(Beginning of ENTRIES SHOWN)

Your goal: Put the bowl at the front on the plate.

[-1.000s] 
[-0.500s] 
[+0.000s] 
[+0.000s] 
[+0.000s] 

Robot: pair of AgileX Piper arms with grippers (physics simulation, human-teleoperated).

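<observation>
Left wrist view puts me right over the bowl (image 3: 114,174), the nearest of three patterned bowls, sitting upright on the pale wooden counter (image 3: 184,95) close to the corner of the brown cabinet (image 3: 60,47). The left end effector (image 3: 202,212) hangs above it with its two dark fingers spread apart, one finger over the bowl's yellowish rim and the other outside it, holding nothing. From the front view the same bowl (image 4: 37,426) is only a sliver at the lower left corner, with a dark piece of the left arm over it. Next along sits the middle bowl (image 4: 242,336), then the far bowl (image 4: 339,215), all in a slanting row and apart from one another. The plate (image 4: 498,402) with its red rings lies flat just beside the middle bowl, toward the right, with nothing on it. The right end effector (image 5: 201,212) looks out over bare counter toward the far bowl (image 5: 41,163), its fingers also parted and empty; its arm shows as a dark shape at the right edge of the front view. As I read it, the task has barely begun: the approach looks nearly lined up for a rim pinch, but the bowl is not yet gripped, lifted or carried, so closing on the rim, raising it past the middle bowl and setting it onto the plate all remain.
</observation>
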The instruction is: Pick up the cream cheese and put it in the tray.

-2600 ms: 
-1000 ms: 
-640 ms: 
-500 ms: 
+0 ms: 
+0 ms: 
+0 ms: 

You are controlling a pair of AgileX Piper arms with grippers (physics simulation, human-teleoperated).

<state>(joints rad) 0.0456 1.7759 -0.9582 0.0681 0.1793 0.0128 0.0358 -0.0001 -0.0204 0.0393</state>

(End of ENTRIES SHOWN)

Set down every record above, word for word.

Your goal: Put the bowl at the front on the plate.

[-1.000s] 
[-0.500s] 
[+0.000s] 
[+0.000s] 
[+0.000s] 

Robot: pair of AgileX Piper arms with grippers (physics simulation, human-teleoperated).

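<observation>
Left wrist view puts me right over the bowl (image 3: 114,174), the nearest of three patterned bowls, sitting upright on the pale wooden counter (image 3: 184,95) close to the corner of the brown cabinet (image 3: 60,47). The left end effector (image 3: 202,212) hangs above it with its two dark fingers spread apart, one finger over the bowl's yellowish rim and the other outside it, holding nothing. From the front view the same bowl (image 4: 37,426) is only a sliver at the lower left corner, with a dark piece of the left arm over it. Next along sits the middle bowl (image 4: 242,336), then the far bowl (image 4: 339,215), all in a slanting row and apart from one another. The plate (image 4: 498,402) with its red rings lies flat just beside the middle bowl, toward the right, with nothing on it. The right end effector (image 5: 201,212) looks out over bare counter toward the far bowl (image 5: 41,163), its fingers also parted and empty; its arm shows as a dark shape at the right edge of the front view. As I read it, the task has barely begun: the approach looks nearly lined up for a rim pinch, but the bowl is not yet gripped, lifted or carried, so closing on the rim, raising it past the middle bowl and setting it onto the plate all remain.
</observation>
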The instruction is: Pick up the cream cheese and put it in the tray.

-2600 ms: 
-1000 ms: 
-640 ms: 
-500 ms: 
+0 ms: 
+0 ms: 
+0 ms: 

You are controlling a pair of AgileX Piper arms with grippers (physics simulation, human-teleoperated).

<state>(joints rad) 0.0456 1.7759 -0.9582 0.0681 0.1793 0.0128 0.0358 -0.0001 -0.0204 0.0393</state>

With this, the answer is finished.